| Task instructions |
Reproduce the records exactly, beginning with their first line and ending with the line that contains "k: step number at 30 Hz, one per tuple", and output nothing more.

| Records for processing |
☆ ☆ ☆ ☆ ☆ ☆ ☆

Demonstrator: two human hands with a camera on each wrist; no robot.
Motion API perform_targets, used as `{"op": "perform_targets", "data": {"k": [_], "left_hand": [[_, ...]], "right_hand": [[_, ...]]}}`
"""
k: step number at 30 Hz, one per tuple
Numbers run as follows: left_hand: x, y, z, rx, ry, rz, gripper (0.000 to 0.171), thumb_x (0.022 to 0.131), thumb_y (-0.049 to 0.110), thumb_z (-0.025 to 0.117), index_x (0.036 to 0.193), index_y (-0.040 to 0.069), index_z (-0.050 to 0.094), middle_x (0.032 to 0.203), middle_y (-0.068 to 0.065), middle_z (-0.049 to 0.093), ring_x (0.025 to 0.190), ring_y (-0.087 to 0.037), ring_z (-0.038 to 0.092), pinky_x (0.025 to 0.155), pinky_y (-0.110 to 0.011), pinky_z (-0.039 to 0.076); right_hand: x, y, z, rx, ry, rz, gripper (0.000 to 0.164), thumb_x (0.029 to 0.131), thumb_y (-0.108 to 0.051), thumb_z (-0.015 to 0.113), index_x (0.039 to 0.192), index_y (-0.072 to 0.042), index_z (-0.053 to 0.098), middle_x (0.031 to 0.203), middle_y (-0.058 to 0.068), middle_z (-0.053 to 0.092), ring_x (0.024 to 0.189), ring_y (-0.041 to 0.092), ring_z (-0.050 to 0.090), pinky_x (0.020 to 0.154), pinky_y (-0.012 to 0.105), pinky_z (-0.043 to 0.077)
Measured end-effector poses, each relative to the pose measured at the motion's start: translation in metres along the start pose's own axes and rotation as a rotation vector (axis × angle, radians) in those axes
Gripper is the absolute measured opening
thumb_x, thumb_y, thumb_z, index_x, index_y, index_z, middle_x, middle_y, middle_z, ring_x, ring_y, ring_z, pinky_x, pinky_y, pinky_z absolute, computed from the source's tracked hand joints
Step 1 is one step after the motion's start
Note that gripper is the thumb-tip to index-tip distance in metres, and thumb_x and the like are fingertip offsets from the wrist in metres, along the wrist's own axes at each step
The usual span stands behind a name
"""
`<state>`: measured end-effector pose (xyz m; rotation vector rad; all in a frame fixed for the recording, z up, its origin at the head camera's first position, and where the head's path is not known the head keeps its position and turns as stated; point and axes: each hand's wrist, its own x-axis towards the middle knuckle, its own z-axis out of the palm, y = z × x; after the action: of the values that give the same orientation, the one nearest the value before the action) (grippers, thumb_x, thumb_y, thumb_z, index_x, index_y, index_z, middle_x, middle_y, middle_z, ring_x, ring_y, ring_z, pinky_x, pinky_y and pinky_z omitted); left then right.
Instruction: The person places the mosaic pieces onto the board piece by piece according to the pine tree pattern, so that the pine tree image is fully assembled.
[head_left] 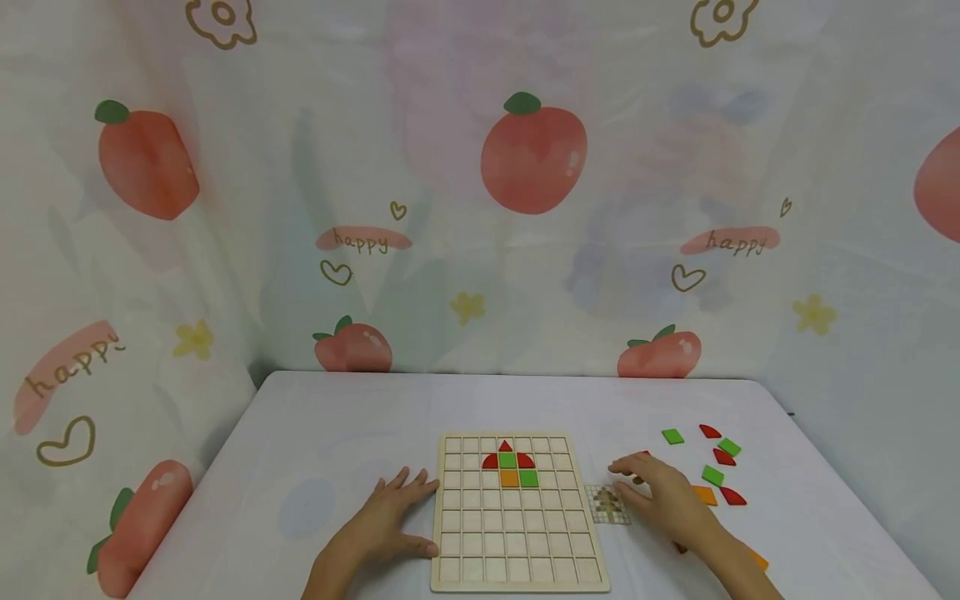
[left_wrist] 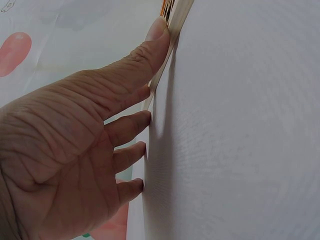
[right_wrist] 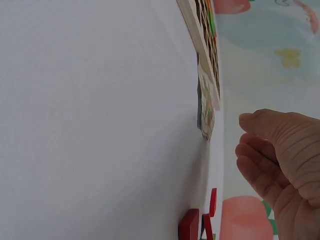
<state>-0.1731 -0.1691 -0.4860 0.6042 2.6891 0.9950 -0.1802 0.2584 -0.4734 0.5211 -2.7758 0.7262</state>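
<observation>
See the board just right of the fingers of the left hand, touched at its side. Find colored shapes up top on it. Looks only part done. Seems to be time for getting another shape. Likely calls for a pinch, a peek at the card, then laying flat in a free square. Find the card between board and right hand, just by the fingertips, and loose shapes mostly past and beside those fingers. On the left, see spread, straight fingers; on the right, softly bent ones, seemingly holding nothing. From the head, can see the tree on the card; from the right wrist, mostly a thin slant, plus bare fingertips. From the left wrist, can see the thumb against the board's edge.
</observation>
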Motion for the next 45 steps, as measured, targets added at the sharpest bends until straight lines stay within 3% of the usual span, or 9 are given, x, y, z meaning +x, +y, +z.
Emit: {"op": "perform_targets", "data": {"k": [4, 9, 15, 21, 29, 34, 45], "left_hand": [[-0.001, 0.0, 0.0, -0.002, 0.001, 0.005, 0.095, 0.067, 0.038, 0.092, 0.147, 0.006, 0.054, 0.157, -0.023, 0.043, 0.151, -0.051, 0.023, 0.119, -0.073, 0.01], [-0.001, 0.0, 0.0, 0.0, 0.003, 0.013, 0.094, 0.068, 0.038, 0.092, 0.147, 0.005, 0.054, 0.157, -0.023, 0.043, 0.15, -0.051, 0.023, 0.119, -0.073, 0.01], [-0.001, -0.001, 0.0, 0.007, 0.005, 0.023, 0.094, 0.069, 0.039, 0.092, 0.148, 0.005, 0.054, 0.157, -0.024, 0.043, 0.15, -0.052, 0.023, 0.119, -0.073, 0.01], [-0.001, -0.002, -0.001, 0.013, 0.003, 0.03, 0.094, 0.069, 0.039, 0.092, 0.148, 0.005, 0.054, 0.157, -0.023, 0.043, 0.15, -0.052, 0.024, 0.119, -0.073, 0.011], [0.0, -0.003, 0.0, 0.012, 0.002, 0.034, 0.094, 0.069, 0.039, 0.092, 0.148, 0.005, 0.054, 0.156, -0.024, 0.043, 0.15, -0.052, 0.024, 0.119, -0.074, 0.011], [-0.001, -0.003, 0.0, 0.013, -0.002, 0.033, 0.094, 0.069, 0.039, 0.092, 0.147, 0.005, 0.054, 0.156, -0.024, 0.043, 0.15, -0.052, 0.024, 0.119, -0.074, 0.011], [-0.001, -0.003, 0.0, 0.005, -0.003, 0.03, 0.094, 0.07, 0.039, 0.092, 0.148, 0.005, 0.053, 0.157, -0.023, 0.043, 0.15, -0.052, 0.024, 0.12, -0.072, 0.011]], "right_hand": [[-0.008, 0.009, -0.006, -0.017, 0.03, 0.022, 0.024, 0.086, -0.007, 0.081, 0.109, -0.011, 0.075, 0.107, -0.004, 0.072, 0.086, 0.013, 0.067, 0.074, 0.029, 0.06], [-0.017, 0.021, -0.011, -0.053, 0.01, 0.117, 0.028, 0.087, -0.014, 0.081, 0.114, -0.011, 0.074, 0.109, -0.002, 0.071, 0.089, 0.014, 0.063, 0.079, 0.034, 0.061], [-0.026, 0.03, -0.02, -0.044, -0.037, 0.201, 0.034, 0.087, -0.014, 0.082, 0.118, -0.007, 0.072, 0.107, 0.0, 0.071, 0.089, 0.016, 0.063, 0.071, 0.026, 0.06], [-0.034, 0.038, -0.03, -0.044, -0.077, 0.252, 0.038, 0.087, -0.016, 0.081, 0.121, -0.005, 0.07, 0.111, 0.007, 0.073, 0.096, 0.027, 0.07, 0.079, 0.044, 0.063], [-0.038, 0.052, -0.037, -0.058, -0.173, 0.312, 0.048, 0.086, -0.023, 0.082, 0.127, -0.001, 0.068, 0.114, 0.007, 0.071, 0.097, 0.023, 0.065, 0.085, 0.049, 0.061], [-0.038, 0.06, -0.04, -0.07, -0.223, 0.323, 0.05, 0.085, -0.023, 0.083, 0.127, 0.0, 0.068, 0.114, 0.007, 0.071, 0.099, 0.023, 0.065, 0.085, 0.049, 0.061], [-0.039, 0.064, -0.04, -0.096, -0.212, 0.3, 0.037, 0.084, -0.017, 0.084, 0.117, -0.004, 0.073, 0.105, 0.002, 0.072, 0.095, 0.021, 0.064, 0.083, 0.047, 0.062]]}}
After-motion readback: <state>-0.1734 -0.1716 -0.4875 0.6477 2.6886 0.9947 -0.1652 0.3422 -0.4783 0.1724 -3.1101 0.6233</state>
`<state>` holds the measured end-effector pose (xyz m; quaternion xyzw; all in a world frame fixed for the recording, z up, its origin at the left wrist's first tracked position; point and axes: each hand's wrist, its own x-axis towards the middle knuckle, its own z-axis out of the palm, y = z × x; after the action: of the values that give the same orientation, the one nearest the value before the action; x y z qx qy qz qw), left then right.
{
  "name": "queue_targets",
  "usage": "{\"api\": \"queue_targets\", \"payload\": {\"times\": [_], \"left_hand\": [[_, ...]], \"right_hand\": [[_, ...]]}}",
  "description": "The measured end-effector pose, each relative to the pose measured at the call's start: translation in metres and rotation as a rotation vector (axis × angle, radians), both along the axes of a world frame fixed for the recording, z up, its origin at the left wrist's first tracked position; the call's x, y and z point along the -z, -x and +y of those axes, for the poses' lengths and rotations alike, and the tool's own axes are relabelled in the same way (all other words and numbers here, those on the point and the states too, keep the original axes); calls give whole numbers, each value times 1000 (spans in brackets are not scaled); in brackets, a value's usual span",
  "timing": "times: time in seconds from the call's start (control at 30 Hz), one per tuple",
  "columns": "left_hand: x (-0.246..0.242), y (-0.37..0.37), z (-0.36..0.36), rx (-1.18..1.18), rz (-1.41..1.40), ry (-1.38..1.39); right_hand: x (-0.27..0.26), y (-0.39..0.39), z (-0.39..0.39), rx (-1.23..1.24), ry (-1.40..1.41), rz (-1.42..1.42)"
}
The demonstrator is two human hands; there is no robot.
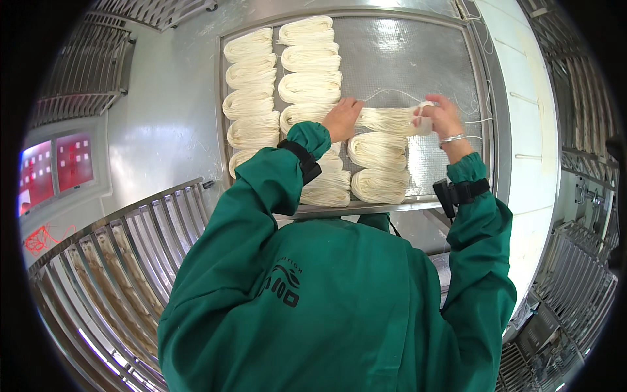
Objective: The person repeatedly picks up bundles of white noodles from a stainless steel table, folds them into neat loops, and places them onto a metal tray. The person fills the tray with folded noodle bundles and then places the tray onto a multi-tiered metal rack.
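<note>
A bundle of thin, pale noodles [387, 120] stretches between my two hands above a metal mesh tray [416, 59]. My left hand [343, 120] has its fingers curled over the bundle's left end, hiding that end. At the other end, my right hand [441, 116] pinches the strands; its fingers and the noodles there are blurred. Directly below lies a folded noodle bundle [377, 151], with another noodle bundle [380, 186] nearest my body. Two columns of folded noodles fill the tray's left side, including one noodle bundle [309, 87] close to my left hand.
Loose strands [472, 104] lie near the tray's right rim [482, 98]. A white surface [526, 122] runs along the right. Slatted metal racks [127, 255] stand at lower left, with more racks [573, 274] at right. My left sleeve covers part of the noodle columns.
</note>
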<state>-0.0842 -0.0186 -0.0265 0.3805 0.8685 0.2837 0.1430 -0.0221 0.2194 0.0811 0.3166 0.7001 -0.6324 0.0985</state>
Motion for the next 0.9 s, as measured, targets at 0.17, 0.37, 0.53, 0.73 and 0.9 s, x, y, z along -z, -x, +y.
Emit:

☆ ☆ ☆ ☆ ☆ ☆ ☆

| Solution for this exercise |
Demonstrator: two human hands with a camera on each wrist; no robot.
Motion API perform_targets, used as `{"op": "perform_targets", "data": {"k": [_], "left_hand": [[_, ...]], "right_hand": [[_, ...]]}}`
"""
k: step number at 30 Hz, one per tuple

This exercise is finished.